▽

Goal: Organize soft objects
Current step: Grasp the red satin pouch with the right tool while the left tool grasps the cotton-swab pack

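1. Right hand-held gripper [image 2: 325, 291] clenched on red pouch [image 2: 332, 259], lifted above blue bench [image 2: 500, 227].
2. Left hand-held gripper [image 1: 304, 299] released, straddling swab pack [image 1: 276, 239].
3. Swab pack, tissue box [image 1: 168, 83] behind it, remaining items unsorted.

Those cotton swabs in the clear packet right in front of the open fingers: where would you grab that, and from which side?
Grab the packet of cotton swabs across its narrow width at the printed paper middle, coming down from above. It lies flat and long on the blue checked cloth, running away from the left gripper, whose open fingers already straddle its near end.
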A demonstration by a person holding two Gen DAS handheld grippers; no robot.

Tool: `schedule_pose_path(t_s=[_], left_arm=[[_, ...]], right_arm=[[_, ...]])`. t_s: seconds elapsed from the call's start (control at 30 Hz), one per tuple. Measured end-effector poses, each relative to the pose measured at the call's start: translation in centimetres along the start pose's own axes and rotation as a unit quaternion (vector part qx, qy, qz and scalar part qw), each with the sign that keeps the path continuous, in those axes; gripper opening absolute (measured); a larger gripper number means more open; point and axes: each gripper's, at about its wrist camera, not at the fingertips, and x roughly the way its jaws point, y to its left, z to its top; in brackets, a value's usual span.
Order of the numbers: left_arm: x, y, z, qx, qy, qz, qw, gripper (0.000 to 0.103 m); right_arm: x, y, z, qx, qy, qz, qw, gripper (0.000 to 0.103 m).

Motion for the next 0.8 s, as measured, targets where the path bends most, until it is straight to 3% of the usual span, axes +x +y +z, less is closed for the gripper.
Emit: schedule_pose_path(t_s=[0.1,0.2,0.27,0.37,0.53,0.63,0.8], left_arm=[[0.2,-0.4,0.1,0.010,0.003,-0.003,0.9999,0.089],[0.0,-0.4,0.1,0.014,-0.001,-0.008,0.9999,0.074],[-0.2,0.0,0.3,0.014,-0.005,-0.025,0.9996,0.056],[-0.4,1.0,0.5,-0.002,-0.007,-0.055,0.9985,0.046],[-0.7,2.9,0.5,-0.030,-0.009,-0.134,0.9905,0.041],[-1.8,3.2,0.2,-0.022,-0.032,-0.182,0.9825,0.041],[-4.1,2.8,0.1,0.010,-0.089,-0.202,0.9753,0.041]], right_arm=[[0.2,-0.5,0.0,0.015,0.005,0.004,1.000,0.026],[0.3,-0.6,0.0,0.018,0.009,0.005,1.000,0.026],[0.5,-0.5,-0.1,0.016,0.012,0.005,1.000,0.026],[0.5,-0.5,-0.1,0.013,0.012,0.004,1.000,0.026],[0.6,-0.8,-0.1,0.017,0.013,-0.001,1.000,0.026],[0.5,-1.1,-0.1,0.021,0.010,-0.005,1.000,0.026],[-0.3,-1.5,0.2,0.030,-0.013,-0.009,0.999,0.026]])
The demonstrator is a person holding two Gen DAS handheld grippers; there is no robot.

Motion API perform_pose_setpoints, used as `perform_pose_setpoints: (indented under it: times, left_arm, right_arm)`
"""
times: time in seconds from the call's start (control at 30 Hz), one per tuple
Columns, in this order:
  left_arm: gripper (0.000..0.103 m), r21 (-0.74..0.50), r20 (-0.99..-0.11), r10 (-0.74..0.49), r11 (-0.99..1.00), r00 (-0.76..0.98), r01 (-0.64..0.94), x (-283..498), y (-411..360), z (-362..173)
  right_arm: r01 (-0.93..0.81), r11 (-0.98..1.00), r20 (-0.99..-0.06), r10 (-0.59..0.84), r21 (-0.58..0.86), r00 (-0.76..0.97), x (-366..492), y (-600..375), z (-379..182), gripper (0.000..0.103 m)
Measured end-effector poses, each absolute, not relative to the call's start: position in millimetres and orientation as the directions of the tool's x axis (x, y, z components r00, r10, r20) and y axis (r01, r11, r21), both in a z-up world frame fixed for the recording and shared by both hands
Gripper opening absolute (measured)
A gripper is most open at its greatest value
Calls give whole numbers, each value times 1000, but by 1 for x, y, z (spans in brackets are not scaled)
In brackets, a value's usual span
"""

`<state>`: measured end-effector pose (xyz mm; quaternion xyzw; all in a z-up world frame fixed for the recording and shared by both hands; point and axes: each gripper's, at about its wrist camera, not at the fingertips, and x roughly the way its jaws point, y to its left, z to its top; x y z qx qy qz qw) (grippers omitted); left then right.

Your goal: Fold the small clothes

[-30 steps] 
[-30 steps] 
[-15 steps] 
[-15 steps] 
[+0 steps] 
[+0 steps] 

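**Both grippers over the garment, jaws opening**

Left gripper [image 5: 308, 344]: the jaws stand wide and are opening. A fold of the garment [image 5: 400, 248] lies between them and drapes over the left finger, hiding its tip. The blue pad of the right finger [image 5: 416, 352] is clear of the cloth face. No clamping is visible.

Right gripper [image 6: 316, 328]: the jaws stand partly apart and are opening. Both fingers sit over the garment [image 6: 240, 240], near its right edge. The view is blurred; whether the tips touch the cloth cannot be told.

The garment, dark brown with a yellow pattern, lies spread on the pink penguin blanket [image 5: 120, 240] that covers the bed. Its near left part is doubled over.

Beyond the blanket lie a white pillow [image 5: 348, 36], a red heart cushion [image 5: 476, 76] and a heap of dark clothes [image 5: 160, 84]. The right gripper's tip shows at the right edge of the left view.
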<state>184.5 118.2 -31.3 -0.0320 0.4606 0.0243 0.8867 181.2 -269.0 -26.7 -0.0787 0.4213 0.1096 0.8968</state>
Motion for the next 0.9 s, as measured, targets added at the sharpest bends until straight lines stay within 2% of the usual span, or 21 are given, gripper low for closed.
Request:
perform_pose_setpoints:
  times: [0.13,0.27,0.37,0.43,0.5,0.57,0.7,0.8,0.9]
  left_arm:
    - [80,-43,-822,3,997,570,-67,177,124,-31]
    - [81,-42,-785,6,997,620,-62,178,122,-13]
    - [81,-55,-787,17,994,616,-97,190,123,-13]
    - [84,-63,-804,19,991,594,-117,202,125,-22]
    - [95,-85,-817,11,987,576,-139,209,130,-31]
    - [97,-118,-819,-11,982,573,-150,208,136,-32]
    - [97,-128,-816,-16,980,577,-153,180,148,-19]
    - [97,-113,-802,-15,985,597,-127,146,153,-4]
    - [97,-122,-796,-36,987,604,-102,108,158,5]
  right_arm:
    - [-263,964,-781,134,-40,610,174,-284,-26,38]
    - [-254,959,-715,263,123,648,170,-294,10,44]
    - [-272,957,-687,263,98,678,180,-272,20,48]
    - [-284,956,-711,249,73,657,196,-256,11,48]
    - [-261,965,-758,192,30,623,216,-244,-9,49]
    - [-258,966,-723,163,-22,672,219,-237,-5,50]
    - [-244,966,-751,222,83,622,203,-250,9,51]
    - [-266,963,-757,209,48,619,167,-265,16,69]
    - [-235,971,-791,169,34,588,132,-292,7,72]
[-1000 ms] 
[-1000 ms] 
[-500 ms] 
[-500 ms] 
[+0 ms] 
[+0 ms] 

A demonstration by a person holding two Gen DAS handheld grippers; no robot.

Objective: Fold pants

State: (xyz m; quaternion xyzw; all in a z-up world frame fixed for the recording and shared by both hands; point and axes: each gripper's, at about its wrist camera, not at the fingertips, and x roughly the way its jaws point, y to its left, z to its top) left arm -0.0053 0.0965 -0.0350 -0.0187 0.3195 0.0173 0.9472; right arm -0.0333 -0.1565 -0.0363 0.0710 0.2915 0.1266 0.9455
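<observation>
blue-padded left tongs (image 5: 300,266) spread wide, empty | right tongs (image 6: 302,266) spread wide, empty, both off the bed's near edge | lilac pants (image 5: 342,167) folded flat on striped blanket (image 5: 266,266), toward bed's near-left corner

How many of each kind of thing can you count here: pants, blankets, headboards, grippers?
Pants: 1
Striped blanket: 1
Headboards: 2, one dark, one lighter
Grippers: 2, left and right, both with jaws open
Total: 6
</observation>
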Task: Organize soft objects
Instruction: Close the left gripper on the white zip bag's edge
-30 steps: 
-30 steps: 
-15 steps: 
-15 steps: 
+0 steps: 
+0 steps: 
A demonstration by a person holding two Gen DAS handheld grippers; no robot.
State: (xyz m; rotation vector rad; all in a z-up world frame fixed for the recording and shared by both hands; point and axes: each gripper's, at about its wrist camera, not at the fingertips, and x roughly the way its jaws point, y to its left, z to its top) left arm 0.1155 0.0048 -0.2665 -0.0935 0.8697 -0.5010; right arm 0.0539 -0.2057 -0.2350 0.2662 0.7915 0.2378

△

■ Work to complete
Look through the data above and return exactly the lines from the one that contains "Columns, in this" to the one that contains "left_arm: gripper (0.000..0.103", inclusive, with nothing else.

■ Output below
Columns, in this order:
  left_arm: gripper (0.000..0.103 m), r21 (-0.74..0.50), r20 (-0.99..-0.11), r10 (-0.74..0.49), r11 (-0.99..1.00), r00 (-0.76..0.98), r01 (-0.64..0.94), x (-283..498), y (-411..360), z (-362..173)

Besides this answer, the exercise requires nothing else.